Şaşkın bir halde karşımızdaki mekana bakıyordum. Araftan her yeri beklerdim ama burayı asla, asla beklemezdim. Bana içme diyen adam beni ilk içtiğim mekana mı getirmişti? Sırıtarak Araf'a döndüğümde şaşkın bakışlarıma karşı keyifle kıkırdayarak elimden tutup beni mekanın içine soktu. Gözlerim aşinası olduğum mekanda dolaştığında bizden başka kimsenin olmadığını fark etmiştim.

Yok artık, Araf burayı kapattırmış olamazdı öyle değil mi?

Garsonlar bile yoktu...

"Beğendin mi sevgilim?"
Merakla bana baktığında heyecanla ona döndüm.

"Araf sen ne yaptın böyle. Sen beni her geçen gün daha da şaşırtıyorsun. Bir gün birlikte içeceğimiz hiç aklıma gelmezdi."

Kıkırdayarak kollarımı sıkıca boynuna doladım. İkimiz içinde farklı bir tecrübe olucaktı. Onunla her şey güzeldi. Onunla ağlamak güzeldi, gülmek güzeldi, sinirlenmek güzeldi, içmek...İçmekte güzel olacaktı. Sevdiğim adamla yaptığım her şey bana güzeldi.

Aniden bacaklarımı tutarak beni kucağına aldığında hiç garipsemeden kollarımı boynuna dolayarak başımı omzuna yasladım. Mekanı çok iyi biliyor olmalı ki adımlarını tereddüt etmeden sağa doğru çevirdi. Mutfağa girerek beni tezgahın üzerine bırakıp buzdolabını açarak mezeleri çıkarmaya başladı. Anlaşılan o ki Araf buraya hep geliyordu.

"Daha önce hep buraya mı gelirdin?"

Başını onaylarcasına sallayarak gözlerini bana çevirmeden mezeleri tabaklara koymaya devam etti.
"Özgür, Arif, ben buraya sürekli gelirdik ama ben bu sefer sevgilimle gelmek istedim."
Yüzümden eksik olmayan gülümseme daha da büyüdü. Başını tabaklardan kaldırıp dikkatle yüzüme bakarak yavaş adımlarla yanıma geldi.

"Hep böyle gül, sen gül ki benim kalbimdeki çiçekler hiç solmasın."

Ağlamak yok Dila. Gül, gül ki Araf'ın mutlu olsun.
Elimi yanağına yaslayarak başını kendime çekip saçlarına bir öpücük kondurdum.
"Gülerim. Ben hep gülerim, yeter ki sen hep benim yanımda ol sevgilim."

Geriye doğru bir kaç adım atarak gülümseyen yüzüyle bana baktı. Onu böyle mutlu görmek bana o kadar çok iyi geliyordu ki..Belki de hiçbir şey olmamış gibi davranmak ona iyi geliyordu...En azından bu bahaneye sığınmak istiyordum.

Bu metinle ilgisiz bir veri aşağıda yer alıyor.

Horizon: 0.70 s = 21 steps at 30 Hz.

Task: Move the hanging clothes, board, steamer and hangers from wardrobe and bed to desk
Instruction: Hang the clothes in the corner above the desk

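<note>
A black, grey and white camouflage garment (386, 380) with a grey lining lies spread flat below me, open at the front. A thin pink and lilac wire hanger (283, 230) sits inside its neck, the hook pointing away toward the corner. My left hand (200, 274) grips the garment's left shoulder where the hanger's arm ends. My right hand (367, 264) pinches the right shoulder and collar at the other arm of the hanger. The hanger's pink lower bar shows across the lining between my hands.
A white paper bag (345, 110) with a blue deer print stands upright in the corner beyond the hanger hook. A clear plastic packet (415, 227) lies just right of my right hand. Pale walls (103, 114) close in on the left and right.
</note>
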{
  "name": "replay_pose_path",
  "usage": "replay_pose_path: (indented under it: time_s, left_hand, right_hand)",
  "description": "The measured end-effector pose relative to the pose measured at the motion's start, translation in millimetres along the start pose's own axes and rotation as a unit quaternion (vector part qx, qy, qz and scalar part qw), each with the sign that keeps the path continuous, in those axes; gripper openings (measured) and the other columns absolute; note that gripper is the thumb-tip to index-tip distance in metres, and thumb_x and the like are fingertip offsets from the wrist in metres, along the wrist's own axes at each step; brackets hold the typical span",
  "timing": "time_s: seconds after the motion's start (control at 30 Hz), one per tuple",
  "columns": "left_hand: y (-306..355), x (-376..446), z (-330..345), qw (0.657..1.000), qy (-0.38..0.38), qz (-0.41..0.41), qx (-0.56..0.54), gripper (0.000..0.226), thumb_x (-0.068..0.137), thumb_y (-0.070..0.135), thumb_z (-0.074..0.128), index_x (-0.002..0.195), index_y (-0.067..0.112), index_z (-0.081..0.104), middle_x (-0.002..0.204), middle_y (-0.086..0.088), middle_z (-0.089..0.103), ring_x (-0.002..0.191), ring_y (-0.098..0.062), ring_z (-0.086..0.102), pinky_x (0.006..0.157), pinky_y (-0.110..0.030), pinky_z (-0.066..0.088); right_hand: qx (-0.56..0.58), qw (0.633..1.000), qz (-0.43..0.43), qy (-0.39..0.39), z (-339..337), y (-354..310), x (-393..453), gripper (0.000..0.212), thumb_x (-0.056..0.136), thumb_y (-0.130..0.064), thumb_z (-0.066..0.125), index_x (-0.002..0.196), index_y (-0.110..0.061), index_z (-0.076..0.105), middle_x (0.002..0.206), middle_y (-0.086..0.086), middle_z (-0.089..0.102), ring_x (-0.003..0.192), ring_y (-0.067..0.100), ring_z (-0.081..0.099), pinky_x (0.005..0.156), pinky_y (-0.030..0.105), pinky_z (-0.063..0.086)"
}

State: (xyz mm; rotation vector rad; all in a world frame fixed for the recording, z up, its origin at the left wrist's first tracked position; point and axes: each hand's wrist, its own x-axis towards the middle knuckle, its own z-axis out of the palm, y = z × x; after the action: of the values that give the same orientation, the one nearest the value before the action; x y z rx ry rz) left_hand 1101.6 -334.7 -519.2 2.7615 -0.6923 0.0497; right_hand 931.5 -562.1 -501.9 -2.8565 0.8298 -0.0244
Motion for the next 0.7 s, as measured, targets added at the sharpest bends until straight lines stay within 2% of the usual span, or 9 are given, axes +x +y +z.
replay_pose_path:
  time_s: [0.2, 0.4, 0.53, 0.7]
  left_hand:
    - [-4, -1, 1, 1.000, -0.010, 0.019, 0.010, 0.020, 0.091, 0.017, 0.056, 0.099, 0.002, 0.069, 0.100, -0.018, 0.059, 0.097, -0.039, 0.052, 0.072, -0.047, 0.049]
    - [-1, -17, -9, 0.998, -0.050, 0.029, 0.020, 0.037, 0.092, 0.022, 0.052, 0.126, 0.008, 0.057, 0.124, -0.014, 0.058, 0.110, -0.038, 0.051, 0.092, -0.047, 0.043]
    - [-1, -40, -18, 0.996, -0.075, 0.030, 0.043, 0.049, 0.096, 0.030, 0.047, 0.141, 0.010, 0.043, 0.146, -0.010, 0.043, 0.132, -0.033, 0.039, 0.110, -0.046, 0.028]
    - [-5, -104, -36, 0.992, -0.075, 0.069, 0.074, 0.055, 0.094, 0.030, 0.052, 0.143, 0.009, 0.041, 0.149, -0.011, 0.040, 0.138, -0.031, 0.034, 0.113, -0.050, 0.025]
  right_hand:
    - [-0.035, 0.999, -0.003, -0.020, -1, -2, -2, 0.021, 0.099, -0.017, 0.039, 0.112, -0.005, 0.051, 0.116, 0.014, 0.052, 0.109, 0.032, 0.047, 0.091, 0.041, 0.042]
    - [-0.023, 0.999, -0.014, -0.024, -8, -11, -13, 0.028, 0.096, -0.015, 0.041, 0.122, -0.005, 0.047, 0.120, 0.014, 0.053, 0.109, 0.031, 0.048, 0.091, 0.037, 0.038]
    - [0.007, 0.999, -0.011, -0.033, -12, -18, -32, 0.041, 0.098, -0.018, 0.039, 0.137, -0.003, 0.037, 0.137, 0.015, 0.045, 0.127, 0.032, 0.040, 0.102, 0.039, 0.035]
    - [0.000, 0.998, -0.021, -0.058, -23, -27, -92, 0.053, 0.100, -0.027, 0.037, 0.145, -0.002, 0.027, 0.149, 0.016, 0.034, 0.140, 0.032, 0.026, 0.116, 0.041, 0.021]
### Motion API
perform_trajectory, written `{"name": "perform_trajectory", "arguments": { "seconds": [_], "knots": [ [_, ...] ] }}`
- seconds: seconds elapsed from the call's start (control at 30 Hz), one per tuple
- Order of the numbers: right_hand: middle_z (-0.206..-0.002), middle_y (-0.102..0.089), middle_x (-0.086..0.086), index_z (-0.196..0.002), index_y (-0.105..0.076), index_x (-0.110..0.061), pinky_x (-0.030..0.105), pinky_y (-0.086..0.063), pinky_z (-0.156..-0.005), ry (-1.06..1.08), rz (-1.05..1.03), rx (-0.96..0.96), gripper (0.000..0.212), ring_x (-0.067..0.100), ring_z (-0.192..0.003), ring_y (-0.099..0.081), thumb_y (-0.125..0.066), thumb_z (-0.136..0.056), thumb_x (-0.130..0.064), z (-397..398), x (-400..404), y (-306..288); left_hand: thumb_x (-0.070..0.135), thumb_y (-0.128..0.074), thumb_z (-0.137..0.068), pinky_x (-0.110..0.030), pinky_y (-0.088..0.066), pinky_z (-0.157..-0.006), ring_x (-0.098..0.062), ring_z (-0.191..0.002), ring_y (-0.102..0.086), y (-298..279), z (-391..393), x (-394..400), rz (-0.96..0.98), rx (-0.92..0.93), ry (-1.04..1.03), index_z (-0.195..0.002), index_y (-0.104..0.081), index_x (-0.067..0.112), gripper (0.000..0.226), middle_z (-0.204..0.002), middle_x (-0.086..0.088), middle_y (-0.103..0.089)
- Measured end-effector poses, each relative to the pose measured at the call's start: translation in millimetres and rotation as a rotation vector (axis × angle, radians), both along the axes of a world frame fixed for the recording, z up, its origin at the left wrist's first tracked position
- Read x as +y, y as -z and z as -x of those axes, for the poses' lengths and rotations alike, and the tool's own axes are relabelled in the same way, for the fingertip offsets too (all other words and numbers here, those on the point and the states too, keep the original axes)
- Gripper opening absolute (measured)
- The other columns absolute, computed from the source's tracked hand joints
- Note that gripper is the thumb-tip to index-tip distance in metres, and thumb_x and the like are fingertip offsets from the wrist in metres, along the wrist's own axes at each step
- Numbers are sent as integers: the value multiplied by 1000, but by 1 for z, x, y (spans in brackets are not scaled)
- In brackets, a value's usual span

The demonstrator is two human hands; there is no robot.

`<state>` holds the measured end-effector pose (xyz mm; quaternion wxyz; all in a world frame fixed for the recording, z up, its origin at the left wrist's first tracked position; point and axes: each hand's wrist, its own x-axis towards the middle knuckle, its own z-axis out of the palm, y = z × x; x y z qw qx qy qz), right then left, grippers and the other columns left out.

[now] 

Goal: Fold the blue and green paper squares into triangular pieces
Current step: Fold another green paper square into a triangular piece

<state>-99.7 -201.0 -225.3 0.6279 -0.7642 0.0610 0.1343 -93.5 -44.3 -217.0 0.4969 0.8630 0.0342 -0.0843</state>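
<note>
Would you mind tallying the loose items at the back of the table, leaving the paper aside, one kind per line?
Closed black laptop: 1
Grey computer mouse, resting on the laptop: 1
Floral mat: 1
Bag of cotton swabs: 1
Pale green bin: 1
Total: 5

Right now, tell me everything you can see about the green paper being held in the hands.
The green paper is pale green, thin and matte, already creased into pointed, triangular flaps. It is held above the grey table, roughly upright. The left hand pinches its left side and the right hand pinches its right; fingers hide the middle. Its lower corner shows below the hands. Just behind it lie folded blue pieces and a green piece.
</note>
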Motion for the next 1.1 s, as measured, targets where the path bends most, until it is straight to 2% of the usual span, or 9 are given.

"Hadi içeriye geç Dila'm, ben de geliyorum."

"Tamam."

Tezgahta duran mezelerden elime alarak gözüme kestirdiğim köşedeki masaya oturdum. Burası fazla sıcaktı. Ceketimi çıkararak yanıma astığımda gözlerim Arafta takılı kaldı. Yeni dark ettiğim pikapa elinde tuttuğu plak'ı yerleştirdiğinde etrafta yankılanan sesle birlikte gülümsedim.

Müslüm Gürses...

Müslüm Gürses dinlemeyi çok seviyordu. Araf elindeki rakı şişesi ve suyla birlikte yanıma oturduğunda önümüzde duran servisleri açtım. Elimi yanağıma yaslayarak dikkatle onu izledim. Gömleğinin yakalarını yukarıya doğru sıyırarak üst düğmelerinden iki tane açtı. Göz önüne çıkan köprücük kemikleriyle birlikte derin nefes aldım.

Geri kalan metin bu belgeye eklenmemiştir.